** Assignment **
Would you please copy the part of the material below that opens with the line containing "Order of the" and closes with the line containing "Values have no"? Copy it exactly, and only it.
----- Provided data
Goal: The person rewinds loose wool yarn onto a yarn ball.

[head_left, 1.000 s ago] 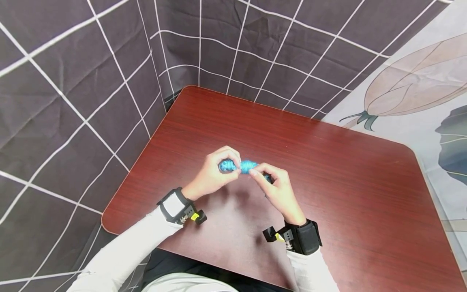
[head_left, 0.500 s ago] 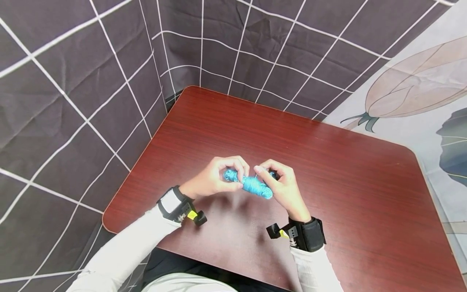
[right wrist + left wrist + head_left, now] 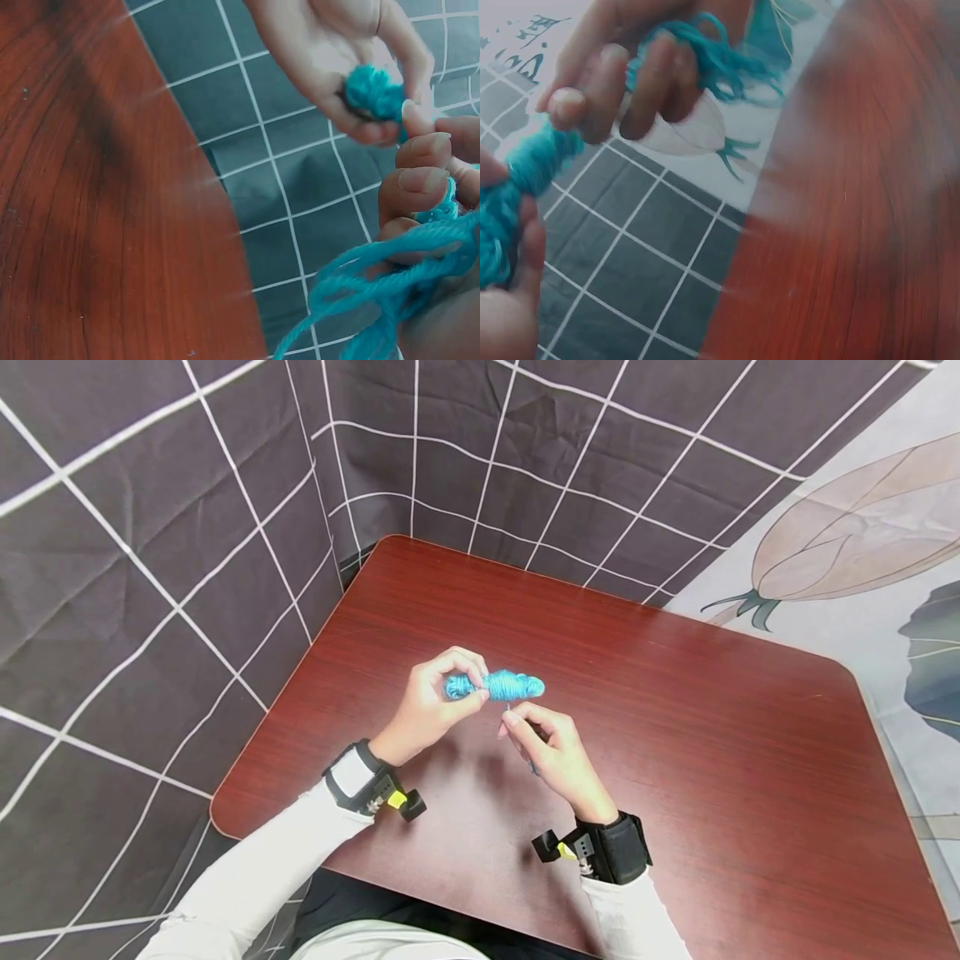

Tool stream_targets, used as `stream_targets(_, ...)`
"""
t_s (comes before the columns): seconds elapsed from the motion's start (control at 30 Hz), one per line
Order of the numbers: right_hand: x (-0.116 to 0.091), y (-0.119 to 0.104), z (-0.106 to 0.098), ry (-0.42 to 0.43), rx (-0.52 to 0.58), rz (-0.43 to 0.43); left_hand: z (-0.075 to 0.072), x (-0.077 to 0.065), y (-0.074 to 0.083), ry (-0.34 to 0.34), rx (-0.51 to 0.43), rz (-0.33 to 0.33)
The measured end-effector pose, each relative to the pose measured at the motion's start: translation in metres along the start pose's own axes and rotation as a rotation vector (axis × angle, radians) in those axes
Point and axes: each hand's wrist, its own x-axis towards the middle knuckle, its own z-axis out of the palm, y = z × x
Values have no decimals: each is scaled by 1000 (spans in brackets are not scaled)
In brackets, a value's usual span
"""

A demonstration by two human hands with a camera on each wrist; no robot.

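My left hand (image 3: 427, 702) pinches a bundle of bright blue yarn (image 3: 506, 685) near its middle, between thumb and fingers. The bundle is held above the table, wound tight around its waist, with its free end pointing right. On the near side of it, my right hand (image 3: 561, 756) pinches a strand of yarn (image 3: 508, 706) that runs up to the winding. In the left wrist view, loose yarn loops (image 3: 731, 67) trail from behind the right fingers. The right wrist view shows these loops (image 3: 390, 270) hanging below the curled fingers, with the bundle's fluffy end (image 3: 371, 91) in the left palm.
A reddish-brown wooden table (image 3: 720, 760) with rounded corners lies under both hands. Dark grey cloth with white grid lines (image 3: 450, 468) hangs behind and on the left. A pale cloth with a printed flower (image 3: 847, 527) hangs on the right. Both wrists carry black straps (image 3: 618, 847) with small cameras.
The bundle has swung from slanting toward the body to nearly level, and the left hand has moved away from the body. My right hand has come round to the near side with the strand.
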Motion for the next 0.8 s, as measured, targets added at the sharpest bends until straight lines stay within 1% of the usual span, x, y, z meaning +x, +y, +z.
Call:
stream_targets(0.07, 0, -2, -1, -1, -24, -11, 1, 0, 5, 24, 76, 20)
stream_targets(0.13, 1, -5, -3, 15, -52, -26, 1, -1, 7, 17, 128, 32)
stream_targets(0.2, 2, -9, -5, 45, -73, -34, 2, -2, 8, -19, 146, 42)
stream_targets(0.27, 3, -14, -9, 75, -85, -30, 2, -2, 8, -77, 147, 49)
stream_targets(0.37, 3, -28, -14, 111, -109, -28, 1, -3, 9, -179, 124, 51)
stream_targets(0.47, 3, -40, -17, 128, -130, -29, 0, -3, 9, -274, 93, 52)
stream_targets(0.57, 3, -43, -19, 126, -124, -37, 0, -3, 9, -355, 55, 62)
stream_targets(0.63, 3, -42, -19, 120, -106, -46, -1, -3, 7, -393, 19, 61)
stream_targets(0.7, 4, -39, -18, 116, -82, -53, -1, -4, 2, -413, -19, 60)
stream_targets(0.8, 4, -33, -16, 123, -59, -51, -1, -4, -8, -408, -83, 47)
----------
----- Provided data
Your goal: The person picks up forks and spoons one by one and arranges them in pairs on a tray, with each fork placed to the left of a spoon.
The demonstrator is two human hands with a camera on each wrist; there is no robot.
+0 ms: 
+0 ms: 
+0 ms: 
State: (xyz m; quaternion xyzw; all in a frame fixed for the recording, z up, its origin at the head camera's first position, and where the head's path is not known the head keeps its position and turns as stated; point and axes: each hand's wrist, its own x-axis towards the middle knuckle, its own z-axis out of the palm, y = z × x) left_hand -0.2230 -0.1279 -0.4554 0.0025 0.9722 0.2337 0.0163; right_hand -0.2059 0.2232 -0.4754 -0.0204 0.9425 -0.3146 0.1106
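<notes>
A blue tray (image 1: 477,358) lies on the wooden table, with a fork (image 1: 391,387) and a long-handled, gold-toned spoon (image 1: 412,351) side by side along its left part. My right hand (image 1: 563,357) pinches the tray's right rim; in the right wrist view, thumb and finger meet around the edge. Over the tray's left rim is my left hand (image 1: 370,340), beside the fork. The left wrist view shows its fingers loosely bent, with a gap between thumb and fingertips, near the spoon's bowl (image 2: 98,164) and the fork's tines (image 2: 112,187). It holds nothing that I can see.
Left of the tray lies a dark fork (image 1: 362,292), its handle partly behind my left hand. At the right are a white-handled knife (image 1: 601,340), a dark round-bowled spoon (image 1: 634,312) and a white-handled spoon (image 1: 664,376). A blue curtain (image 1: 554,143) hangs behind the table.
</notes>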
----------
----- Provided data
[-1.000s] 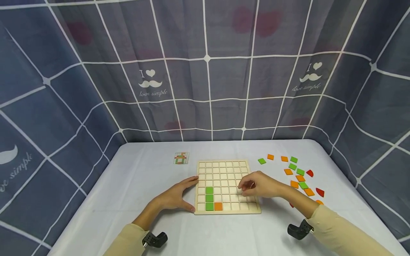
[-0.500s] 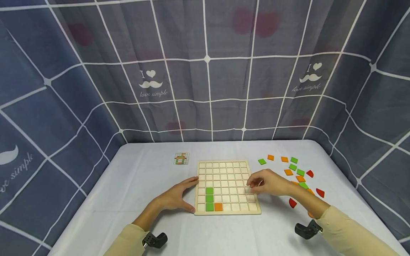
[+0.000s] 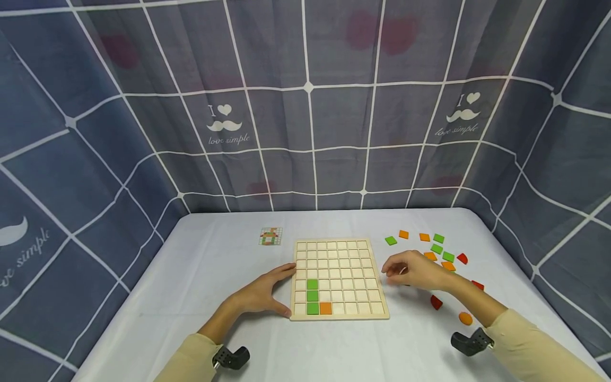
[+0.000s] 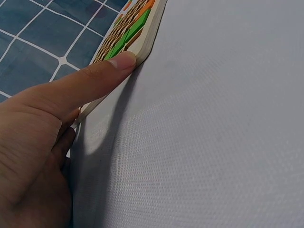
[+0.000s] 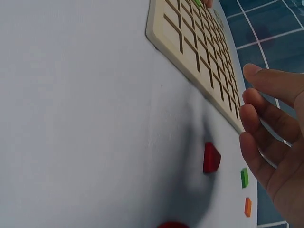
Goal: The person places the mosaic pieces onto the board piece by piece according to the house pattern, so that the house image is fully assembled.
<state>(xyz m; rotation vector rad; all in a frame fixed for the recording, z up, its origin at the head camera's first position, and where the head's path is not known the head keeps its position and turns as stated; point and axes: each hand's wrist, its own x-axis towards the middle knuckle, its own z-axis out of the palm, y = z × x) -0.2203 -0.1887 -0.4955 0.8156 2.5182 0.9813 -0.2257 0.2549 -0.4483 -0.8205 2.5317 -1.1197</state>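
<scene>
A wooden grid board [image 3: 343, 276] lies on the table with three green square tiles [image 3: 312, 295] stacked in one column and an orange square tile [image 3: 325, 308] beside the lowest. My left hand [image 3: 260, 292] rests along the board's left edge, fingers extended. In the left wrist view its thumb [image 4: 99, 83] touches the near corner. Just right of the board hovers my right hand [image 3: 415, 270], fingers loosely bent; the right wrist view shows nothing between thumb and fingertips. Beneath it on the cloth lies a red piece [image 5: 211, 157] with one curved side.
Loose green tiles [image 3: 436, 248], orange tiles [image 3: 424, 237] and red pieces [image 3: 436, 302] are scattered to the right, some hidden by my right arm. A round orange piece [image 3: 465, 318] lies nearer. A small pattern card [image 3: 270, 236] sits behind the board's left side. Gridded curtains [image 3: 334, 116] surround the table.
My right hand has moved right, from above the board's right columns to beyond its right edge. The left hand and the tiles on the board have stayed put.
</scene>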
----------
** Result below **
Order of the numbers: right_hand: x (-0.116 to 0.091), y (-0.119 to 0.104), z (-0.106 to 0.098), ry (-0.42 to 0.43), rx (-0.52 to 0.58), rz (-0.43 to 0.43); left_hand: z (-0.075 to 0.072), x (-0.077 to 0.065), y (-0.074 to 0.083), ry (-0.34 to 0.34), rx (-0.51 to 0.43), rz (-0.33 to 0.33)
The measured end-effector pose, each relative to the pose measured at the motion's start: translation in metres along the start pose's own axes and rotation as a rotation vector (axis × angle, radians) in those axes
Point and axes: each hand's wrist, its own x-axis towards the middle knuckle, its own z-axis out of the palm, y = z × x
Values have no decimals: each is scaled by 1000 (spans in brackets are not scaled)

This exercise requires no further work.